* [PROBLEM] Find the line in the entries below that contains "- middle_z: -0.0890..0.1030". Repeat it exactly, and every line after it through the line that contains "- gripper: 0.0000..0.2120".

(Recorded data)
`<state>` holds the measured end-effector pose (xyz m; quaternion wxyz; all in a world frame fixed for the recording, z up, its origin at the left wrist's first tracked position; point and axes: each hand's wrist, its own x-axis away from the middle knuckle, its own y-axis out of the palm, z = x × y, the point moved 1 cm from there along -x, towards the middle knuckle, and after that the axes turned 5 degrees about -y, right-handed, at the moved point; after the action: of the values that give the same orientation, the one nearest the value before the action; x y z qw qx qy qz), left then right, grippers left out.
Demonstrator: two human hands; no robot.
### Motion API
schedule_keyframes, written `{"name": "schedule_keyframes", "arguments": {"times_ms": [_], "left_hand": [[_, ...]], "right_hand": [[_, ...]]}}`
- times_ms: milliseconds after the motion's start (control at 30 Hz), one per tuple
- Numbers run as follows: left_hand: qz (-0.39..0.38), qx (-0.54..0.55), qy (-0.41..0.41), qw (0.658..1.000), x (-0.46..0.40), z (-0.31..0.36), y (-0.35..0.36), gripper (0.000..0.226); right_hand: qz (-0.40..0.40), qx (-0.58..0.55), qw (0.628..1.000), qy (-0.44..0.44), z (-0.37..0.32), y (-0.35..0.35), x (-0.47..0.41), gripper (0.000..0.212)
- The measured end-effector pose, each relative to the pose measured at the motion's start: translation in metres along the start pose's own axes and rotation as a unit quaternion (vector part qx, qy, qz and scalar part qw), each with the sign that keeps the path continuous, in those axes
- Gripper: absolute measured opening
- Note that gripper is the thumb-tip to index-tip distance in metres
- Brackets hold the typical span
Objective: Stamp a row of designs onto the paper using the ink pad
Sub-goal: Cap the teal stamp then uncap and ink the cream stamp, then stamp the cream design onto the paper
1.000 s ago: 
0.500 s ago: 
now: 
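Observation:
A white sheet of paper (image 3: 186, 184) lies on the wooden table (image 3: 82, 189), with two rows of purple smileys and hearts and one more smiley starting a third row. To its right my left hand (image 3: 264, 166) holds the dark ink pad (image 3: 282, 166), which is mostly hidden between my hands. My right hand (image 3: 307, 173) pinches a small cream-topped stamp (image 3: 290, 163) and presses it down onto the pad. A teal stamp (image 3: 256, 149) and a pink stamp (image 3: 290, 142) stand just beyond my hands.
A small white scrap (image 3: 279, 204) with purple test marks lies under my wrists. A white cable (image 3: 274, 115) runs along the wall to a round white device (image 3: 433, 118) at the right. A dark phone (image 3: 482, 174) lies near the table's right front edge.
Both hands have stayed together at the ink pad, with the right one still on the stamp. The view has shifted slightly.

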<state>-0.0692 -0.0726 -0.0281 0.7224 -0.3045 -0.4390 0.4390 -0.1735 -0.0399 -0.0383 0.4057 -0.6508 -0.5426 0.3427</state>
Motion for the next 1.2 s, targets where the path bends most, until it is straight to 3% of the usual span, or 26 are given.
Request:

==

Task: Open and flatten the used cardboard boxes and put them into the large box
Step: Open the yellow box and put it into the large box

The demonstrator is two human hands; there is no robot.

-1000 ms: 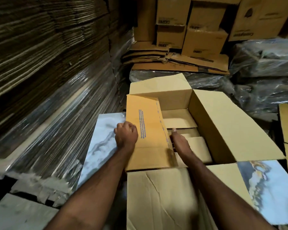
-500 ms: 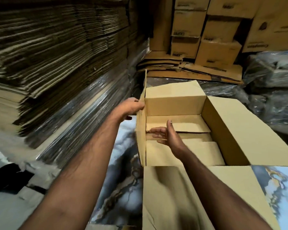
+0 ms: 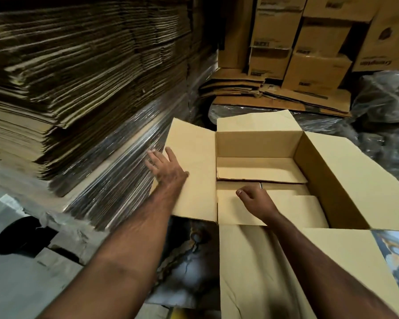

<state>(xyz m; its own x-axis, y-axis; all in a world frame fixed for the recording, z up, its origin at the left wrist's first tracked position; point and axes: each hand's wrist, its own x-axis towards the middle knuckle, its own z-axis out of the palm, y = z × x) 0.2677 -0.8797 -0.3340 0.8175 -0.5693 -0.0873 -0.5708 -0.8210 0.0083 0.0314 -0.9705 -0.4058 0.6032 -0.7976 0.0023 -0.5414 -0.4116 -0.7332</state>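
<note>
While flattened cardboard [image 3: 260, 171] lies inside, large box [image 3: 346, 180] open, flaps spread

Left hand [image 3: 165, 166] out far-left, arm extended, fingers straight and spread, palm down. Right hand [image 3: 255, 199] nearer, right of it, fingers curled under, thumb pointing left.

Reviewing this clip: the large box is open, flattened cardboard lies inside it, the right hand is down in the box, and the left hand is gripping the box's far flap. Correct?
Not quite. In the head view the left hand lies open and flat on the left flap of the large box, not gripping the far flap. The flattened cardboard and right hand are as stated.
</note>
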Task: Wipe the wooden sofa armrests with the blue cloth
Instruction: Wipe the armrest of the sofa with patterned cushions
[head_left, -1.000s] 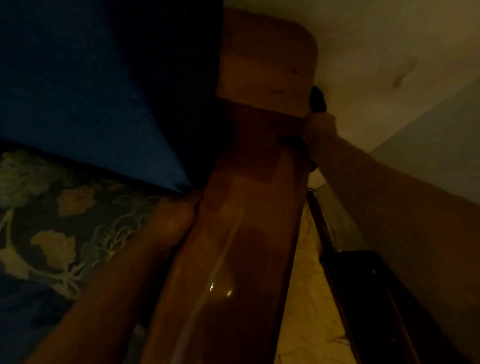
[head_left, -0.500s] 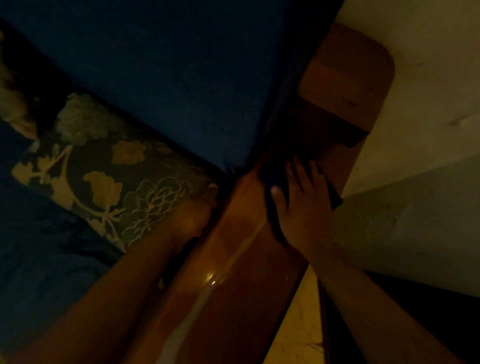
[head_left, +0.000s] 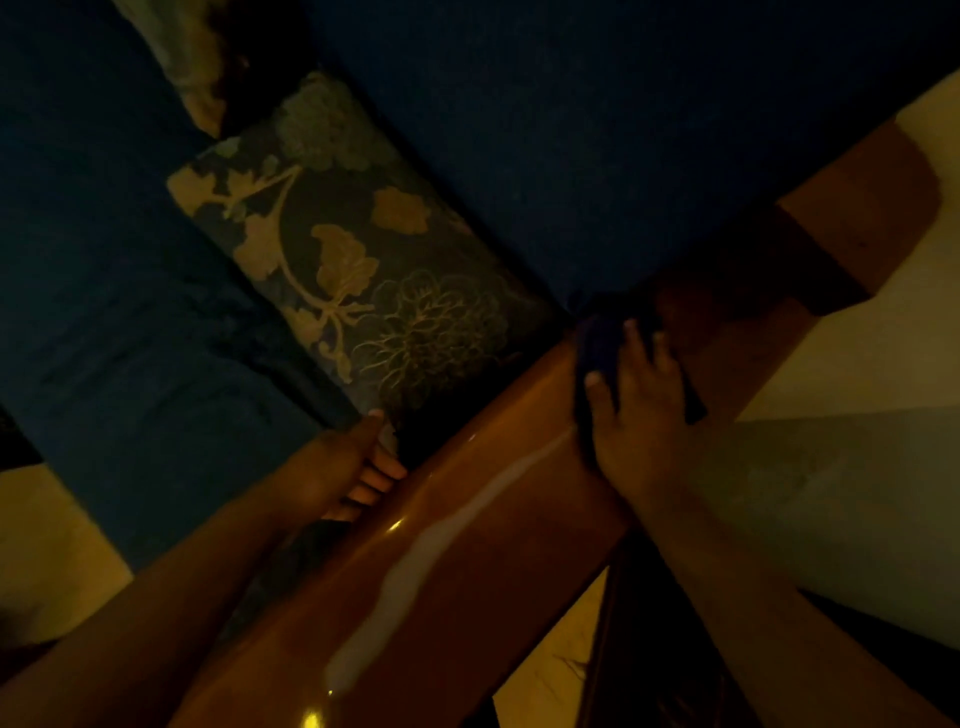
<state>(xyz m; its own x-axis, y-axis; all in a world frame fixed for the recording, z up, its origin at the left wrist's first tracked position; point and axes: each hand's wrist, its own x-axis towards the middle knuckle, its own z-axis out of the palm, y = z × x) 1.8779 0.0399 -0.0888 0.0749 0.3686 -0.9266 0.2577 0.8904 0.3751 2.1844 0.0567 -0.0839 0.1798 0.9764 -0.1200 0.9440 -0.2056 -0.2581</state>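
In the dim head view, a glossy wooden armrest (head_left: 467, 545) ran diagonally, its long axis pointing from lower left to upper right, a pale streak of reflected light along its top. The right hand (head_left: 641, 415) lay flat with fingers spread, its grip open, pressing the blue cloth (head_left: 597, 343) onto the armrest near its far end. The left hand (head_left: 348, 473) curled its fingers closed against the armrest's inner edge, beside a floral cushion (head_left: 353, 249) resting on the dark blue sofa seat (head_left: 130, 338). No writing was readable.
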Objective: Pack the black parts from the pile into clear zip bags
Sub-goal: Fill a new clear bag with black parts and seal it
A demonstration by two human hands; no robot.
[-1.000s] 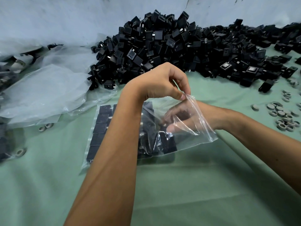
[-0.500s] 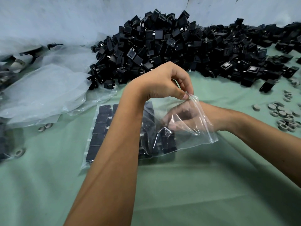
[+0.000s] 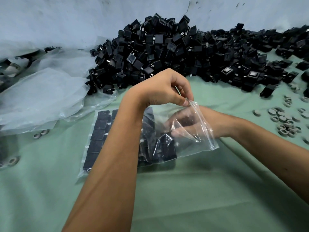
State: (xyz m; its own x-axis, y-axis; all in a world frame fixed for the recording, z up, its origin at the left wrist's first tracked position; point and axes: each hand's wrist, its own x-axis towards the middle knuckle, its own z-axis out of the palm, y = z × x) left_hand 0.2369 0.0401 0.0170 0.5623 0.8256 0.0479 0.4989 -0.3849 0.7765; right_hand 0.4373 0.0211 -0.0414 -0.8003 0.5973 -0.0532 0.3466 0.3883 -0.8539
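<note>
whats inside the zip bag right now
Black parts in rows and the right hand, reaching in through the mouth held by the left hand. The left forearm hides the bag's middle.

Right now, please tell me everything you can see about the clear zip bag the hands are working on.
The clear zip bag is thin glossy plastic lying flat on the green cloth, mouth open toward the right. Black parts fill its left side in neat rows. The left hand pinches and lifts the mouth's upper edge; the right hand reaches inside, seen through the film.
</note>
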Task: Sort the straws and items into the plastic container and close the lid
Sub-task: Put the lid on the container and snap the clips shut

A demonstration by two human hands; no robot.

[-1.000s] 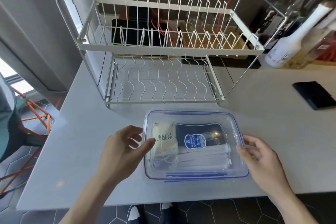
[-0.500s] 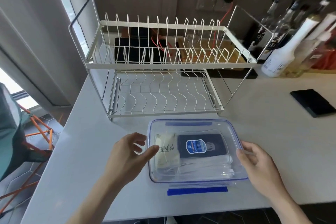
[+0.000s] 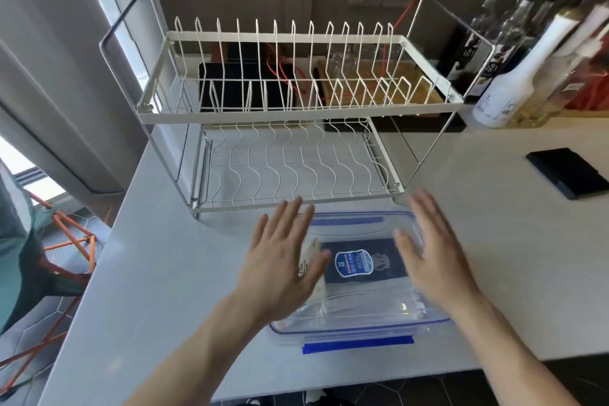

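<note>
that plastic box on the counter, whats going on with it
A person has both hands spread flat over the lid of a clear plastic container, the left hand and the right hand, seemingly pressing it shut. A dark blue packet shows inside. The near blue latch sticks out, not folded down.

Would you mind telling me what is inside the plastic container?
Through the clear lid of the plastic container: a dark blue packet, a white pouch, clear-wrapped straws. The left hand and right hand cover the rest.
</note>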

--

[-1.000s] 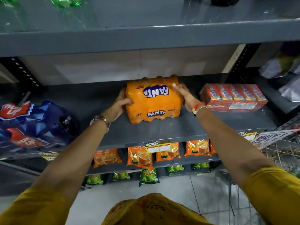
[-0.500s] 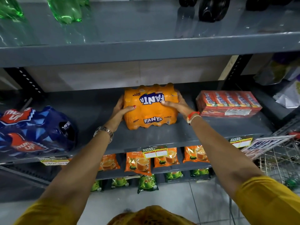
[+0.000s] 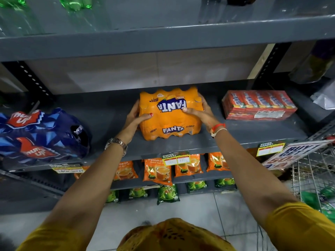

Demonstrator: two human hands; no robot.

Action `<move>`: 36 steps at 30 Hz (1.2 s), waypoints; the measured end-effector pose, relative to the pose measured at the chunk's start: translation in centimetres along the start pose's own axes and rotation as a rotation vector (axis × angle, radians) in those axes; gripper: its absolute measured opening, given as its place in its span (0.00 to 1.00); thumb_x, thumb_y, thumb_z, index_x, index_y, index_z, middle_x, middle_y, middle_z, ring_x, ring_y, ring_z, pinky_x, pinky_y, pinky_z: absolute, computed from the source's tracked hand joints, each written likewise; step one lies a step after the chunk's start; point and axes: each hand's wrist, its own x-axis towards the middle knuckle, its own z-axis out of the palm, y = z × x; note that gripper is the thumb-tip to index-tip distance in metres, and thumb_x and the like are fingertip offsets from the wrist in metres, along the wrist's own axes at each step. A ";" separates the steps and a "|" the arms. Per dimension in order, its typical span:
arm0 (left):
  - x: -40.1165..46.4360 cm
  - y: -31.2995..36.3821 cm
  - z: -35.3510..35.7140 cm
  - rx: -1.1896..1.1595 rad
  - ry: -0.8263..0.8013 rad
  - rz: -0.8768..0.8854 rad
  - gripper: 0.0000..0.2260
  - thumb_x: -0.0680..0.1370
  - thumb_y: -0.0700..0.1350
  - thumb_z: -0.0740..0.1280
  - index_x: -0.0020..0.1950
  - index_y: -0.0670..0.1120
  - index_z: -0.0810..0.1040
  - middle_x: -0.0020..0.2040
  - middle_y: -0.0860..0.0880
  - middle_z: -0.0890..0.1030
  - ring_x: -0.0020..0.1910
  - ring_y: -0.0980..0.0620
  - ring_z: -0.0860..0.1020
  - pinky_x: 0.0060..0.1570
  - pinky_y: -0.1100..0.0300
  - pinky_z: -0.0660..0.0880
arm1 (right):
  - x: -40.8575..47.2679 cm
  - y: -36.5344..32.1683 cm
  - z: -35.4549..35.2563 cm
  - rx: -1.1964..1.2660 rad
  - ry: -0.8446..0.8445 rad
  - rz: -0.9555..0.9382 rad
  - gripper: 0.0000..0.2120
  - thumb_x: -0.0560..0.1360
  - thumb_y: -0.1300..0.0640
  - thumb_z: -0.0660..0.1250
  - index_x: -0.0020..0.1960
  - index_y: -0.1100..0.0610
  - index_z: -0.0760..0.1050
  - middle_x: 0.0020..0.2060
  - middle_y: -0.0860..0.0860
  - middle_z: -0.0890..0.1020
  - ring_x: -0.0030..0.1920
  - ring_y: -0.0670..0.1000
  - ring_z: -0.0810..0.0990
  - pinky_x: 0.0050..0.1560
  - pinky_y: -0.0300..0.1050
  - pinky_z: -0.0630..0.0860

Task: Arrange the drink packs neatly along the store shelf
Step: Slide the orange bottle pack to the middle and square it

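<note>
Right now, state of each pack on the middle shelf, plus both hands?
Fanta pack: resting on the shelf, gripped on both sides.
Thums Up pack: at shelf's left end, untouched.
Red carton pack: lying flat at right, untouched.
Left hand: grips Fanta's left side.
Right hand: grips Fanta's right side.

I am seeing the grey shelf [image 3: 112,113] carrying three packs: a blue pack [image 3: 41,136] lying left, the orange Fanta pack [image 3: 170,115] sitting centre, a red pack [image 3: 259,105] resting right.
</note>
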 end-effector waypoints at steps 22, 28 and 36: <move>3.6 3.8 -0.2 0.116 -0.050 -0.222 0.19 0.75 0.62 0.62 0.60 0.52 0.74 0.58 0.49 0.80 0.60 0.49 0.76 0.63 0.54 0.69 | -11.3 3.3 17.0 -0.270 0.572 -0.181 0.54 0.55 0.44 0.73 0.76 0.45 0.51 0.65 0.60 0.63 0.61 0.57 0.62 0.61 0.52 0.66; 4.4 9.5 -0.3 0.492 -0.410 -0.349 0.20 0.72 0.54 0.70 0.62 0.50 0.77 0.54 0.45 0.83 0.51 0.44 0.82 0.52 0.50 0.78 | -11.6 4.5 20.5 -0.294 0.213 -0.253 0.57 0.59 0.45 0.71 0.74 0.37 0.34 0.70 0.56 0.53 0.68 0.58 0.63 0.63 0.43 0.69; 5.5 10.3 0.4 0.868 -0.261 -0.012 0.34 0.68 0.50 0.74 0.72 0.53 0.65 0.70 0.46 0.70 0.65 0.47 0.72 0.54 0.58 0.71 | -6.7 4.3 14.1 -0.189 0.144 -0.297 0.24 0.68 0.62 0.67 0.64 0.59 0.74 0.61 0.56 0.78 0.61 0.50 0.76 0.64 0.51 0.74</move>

* [OUTPUT BELOW]
  - middle_z: -0.0890..0.1030
  - ring_x: -0.0020..0.1910
  - ring_y: -0.0980..0.0620
  - ring_z: -0.0860..0.1020
  - pinky_x: 0.0060..0.1570
  - pinky_y: -0.1100..0.0300
  - pinky_z: -0.0660..0.0880
arm1 (right):
  - x: -40.8575..47.2679 cm
  - y: -36.5344..32.1683 cm
  - z: -35.4549..35.2563 cm
  - rx: -1.1964..1.2660 rad
  - ry: -0.8446..0.8445 rad
  - rz: -0.9555..0.9382 rad
  - gripper: 0.0000..0.2120

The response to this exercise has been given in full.